◆ **WORK REQUEST**:
Copy out all of the records. Keep every word exact.

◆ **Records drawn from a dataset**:

----

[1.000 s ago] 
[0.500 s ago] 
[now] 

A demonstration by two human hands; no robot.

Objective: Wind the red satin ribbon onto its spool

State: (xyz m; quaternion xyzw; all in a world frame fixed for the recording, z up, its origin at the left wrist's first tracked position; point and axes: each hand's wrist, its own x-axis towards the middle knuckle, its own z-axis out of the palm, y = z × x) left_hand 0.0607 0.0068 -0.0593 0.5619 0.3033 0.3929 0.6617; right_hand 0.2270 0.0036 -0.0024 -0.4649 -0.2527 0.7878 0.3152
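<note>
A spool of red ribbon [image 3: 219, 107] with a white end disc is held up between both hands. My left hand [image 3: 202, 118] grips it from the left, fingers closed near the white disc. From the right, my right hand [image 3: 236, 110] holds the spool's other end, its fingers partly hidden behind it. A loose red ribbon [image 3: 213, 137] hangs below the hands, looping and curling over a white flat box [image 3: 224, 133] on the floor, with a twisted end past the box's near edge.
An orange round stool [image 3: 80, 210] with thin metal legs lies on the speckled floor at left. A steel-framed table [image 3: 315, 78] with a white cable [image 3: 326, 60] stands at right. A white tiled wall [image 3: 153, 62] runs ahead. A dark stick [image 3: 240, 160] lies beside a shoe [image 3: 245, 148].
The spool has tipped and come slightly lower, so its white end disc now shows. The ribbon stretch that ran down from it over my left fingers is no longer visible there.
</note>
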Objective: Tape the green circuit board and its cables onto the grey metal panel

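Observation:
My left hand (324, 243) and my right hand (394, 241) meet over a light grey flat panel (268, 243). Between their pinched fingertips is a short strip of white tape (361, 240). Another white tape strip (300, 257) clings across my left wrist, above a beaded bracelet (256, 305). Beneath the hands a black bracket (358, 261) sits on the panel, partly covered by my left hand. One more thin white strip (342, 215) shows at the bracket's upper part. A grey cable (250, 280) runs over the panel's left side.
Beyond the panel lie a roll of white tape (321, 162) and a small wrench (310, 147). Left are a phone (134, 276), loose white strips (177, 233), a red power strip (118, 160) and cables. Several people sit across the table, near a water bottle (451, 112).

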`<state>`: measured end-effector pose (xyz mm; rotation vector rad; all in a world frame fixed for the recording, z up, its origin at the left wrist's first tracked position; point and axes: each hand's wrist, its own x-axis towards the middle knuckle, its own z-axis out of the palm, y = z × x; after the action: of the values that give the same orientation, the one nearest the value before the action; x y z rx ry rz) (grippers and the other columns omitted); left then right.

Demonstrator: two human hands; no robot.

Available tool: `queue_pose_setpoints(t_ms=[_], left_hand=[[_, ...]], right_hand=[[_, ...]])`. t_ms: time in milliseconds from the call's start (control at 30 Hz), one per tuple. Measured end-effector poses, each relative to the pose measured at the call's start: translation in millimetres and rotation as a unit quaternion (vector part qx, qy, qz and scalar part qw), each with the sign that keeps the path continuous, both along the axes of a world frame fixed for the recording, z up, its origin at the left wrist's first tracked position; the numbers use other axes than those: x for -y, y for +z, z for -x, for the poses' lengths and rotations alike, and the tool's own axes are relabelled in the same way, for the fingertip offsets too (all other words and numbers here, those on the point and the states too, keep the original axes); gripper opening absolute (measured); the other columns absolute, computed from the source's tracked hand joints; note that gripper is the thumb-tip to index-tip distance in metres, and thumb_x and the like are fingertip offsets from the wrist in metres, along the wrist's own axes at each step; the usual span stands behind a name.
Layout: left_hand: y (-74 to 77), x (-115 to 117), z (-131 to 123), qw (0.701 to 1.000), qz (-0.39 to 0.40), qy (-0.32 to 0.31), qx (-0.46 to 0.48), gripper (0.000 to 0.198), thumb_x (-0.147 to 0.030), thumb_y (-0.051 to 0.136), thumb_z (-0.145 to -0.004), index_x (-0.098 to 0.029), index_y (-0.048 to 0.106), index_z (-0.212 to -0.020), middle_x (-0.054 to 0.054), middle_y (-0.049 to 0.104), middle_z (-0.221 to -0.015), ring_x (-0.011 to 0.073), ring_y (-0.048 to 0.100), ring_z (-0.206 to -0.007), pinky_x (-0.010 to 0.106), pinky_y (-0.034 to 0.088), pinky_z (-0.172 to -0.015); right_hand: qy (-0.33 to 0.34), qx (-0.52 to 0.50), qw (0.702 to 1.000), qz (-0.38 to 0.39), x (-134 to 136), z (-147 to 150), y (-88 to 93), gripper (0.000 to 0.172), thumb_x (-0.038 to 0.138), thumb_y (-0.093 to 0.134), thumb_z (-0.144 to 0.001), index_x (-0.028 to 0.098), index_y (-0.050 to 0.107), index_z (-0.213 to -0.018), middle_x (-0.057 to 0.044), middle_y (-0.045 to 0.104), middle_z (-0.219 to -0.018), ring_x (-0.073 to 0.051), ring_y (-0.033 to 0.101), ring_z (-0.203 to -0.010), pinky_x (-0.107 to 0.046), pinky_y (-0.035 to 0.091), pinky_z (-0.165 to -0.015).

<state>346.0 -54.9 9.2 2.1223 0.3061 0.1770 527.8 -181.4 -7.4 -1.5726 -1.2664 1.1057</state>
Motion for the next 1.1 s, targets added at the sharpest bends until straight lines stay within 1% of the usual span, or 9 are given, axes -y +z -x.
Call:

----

◆ **YOUR SOLUTION**:
[1.000 s ago] 
[0.500 s ago] 
[now] 

A demonstration by two human hands; no robot.

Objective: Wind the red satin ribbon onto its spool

State: (xyz m; quaternion xyzw; all in a world frame fixed for the recording, z up, its origin at the left wrist's first tracked position; point and axes: each hand's wrist, its own x-axis towards the middle knuckle, its own z-axis out of the palm, y = z × x) left_hand 0.0607 0.0068 -0.0593 0.5619 0.3033 0.3929 0.6617; right_hand 0.2270 0.0036 -0.0024 -0.4649 -0.2527 0.7878 0.3152
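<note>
A spool of red ribbon [image 3: 219, 107] with a white end disc is held up between both hands. My left hand [image 3: 202, 118] grips it from the left, fingers closed near the white disc. From the right, my right hand [image 3: 236, 110] holds the spool's other end, its fingers partly hidden behind it. A loose red ribbon [image 3: 213, 137] hangs below the hands, looping and curling over a white flat box [image 3: 224, 133] on the floor, with a twisted end past the box's near edge.
An orange round stool [image 3: 80, 210] with thin metal legs lies on the speckled floor at left. A steel-framed table [image 3: 315, 78] with a white cable [image 3: 326, 60] stands at right. A white tiled wall [image 3: 153, 62] runs ahead. A dark stick [image 3: 240, 160] lies beside a shoe [image 3: 245, 148].
The spool has tipped and come slightly lower, so its white end disc now shows. The ribbon stretch that ran down from it over my left fingers is no longer visible there.
</note>
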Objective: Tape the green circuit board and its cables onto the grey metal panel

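Observation:
My left hand (324, 243) and my right hand (394, 241) meet over a light grey flat panel (268, 243). Between their pinched fingertips is a short strip of white tape (361, 240). Another white tape strip (300, 257) clings across my left wrist, above a beaded bracelet (256, 305). Beneath the hands a black bracket (358, 261) sits on the panel, partly covered by my left hand. One more thin white strip (342, 215) shows at the bracket's upper part. A grey cable (250, 280) runs over the panel's left side.
Beyond the panel lie a roll of white tape (321, 162) and a small wrench (310, 147). Left are a phone (134, 276), loose white strips (177, 233), a red power strip (118, 160) and cables. Several people sit across the table, near a water bottle (451, 112).
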
`<state>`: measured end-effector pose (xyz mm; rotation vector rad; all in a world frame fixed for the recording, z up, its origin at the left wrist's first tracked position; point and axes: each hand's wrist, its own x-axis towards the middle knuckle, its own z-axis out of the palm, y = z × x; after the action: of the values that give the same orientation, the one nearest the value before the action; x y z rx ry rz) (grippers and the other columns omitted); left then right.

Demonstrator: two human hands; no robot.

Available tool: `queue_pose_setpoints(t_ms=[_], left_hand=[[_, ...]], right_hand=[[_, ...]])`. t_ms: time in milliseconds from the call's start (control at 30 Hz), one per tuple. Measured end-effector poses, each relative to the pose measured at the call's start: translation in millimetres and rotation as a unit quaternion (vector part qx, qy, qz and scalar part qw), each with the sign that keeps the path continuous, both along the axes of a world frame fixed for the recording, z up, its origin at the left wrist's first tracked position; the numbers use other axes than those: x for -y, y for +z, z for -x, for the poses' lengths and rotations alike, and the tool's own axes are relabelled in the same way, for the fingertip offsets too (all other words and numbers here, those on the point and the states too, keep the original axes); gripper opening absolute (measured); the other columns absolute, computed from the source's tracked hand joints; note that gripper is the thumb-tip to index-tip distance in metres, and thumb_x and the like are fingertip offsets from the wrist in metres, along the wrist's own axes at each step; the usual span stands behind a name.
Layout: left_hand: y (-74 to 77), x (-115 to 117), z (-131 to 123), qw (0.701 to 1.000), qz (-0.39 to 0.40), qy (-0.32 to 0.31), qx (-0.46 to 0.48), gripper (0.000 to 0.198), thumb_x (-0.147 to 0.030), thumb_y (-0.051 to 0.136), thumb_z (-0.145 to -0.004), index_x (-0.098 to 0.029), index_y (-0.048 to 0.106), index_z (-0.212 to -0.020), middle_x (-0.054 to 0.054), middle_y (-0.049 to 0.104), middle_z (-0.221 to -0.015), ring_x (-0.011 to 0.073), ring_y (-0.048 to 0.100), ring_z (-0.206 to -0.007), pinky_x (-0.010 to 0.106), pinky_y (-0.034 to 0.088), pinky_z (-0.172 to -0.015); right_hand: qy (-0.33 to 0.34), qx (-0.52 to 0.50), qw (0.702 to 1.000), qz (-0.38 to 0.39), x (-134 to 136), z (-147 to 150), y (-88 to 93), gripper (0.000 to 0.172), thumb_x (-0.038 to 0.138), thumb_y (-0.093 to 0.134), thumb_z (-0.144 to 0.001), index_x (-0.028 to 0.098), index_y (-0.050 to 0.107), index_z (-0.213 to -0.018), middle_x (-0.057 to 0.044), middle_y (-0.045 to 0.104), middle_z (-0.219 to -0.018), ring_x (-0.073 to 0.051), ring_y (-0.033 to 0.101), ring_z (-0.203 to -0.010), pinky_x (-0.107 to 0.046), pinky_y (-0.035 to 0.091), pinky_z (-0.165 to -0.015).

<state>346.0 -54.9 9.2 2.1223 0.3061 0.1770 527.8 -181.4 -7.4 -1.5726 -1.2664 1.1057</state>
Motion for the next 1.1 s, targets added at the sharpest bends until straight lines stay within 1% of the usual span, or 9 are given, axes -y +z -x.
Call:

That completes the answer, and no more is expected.